━━━━━ Dataset extract ━━━━━

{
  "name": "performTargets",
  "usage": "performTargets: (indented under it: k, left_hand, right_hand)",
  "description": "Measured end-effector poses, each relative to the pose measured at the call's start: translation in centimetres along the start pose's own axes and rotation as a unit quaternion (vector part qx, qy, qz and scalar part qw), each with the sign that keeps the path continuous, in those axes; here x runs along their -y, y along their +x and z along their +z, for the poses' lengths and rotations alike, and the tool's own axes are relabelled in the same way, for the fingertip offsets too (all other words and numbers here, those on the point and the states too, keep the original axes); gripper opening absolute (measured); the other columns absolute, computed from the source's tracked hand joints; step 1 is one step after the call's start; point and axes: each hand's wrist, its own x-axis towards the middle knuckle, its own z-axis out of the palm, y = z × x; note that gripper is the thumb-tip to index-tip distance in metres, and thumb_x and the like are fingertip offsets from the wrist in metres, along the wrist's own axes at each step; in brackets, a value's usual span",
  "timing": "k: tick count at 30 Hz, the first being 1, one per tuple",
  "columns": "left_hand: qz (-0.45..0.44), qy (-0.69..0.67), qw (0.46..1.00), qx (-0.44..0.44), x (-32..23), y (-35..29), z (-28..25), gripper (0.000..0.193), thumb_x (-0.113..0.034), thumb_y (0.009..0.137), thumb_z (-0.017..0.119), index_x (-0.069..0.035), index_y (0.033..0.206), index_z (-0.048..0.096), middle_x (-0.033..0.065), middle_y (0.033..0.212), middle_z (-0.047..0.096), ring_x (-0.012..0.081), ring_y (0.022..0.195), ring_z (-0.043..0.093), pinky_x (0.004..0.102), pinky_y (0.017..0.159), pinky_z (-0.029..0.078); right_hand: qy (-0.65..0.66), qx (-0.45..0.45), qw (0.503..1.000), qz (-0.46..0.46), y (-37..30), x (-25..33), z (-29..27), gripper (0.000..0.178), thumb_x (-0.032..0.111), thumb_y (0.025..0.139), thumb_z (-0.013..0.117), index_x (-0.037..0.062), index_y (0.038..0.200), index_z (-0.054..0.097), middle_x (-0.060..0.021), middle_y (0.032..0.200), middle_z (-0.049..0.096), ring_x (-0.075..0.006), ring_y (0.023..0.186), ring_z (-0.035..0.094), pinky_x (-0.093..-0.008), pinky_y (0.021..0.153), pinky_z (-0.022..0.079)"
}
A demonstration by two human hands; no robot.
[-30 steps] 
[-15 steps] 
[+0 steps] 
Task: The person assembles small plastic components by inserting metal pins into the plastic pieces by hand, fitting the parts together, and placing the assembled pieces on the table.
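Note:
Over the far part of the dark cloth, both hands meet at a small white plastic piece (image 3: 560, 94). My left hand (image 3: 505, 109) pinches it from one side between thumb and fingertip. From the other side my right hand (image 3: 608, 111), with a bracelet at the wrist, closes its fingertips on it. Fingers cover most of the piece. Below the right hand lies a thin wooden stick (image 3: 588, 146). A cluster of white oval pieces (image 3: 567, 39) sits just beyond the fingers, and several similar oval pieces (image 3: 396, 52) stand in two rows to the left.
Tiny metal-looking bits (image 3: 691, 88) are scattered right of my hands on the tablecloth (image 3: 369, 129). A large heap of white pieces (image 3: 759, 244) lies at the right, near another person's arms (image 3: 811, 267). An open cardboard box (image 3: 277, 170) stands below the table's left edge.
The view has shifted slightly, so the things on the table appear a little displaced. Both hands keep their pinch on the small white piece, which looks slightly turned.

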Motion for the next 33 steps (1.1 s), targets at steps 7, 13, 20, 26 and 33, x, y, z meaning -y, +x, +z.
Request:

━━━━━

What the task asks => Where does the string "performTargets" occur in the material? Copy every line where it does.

Task result =>
  "name": "performTargets",
  "usage": "performTargets: (indented under it: k, left_hand, right_hand)",

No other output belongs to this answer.